What is the slope coefficient in linear regression?
It represents the expected change in the outcome for a one-unit change in the predictor.
What does the intercept mean in linear regression?
The expected value of the outcome when all predictors are zero.
What is R-squared?
The proportion of variance in the outcome explained by the model.
What are the assumptions of linear regression?
Linearity, independence, homoscedasticity, normality of residuals.
What is logistic regression?
A model used to predict the probability of a binary outcome.
What is an odds ratio?
The ratio of the odds of an event occurring in one group to another.
Why can’t we use linear regression for binary outcomes?
Because it can predict probabilities outside the [0, 1] range.
What is bootstrapping?
A resampling method that draws repeated samples from the data with replacement.
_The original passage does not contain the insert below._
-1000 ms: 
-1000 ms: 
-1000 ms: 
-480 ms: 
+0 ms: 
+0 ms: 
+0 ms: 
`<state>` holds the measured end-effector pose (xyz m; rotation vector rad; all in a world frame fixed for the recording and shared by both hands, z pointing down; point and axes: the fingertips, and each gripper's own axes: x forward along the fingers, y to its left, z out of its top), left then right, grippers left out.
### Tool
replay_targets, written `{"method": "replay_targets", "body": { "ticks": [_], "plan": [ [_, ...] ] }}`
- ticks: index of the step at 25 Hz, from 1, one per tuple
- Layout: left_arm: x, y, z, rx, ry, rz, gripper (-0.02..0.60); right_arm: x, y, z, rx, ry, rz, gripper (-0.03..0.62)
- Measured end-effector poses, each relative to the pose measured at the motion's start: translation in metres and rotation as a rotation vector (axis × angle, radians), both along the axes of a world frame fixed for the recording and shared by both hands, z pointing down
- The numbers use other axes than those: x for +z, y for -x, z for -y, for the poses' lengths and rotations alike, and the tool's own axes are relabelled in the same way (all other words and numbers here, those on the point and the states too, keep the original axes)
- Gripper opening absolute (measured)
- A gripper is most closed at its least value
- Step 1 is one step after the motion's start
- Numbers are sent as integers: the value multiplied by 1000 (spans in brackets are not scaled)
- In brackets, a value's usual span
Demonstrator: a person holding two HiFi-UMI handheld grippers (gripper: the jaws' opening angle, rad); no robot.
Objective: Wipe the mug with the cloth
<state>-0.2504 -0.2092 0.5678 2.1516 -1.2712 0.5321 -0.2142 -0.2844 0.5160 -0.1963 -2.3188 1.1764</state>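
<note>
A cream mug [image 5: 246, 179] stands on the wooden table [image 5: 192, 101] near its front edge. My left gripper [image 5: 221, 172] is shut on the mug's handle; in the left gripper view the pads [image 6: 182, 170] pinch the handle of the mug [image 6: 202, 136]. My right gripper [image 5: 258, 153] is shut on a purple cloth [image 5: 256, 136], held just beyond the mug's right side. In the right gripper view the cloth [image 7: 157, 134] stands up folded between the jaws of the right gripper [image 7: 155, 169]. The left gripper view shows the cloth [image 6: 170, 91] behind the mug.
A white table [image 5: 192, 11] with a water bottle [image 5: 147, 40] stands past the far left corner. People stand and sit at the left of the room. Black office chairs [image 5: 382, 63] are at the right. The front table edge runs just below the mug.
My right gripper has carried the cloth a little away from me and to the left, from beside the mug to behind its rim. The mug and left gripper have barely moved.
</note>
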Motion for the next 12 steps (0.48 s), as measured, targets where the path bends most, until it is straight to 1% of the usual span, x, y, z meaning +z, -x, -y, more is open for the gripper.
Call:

What is permutation testing?
A method that shuffles data labels to test the null hypothesis without assumptions.
Why use bootstrapping?
To estimate confidence intervals and standard errors when the theoretical distribution is unknown.
What is a Monte Carlo simulation?
A technique using repeated random sampling to model uncertainty in a process.
When is simulation useful?
When analytical solutions are hard or when exploring complex systems.
What is the Shapiro-Wilk test?
A test for normality of a distribution.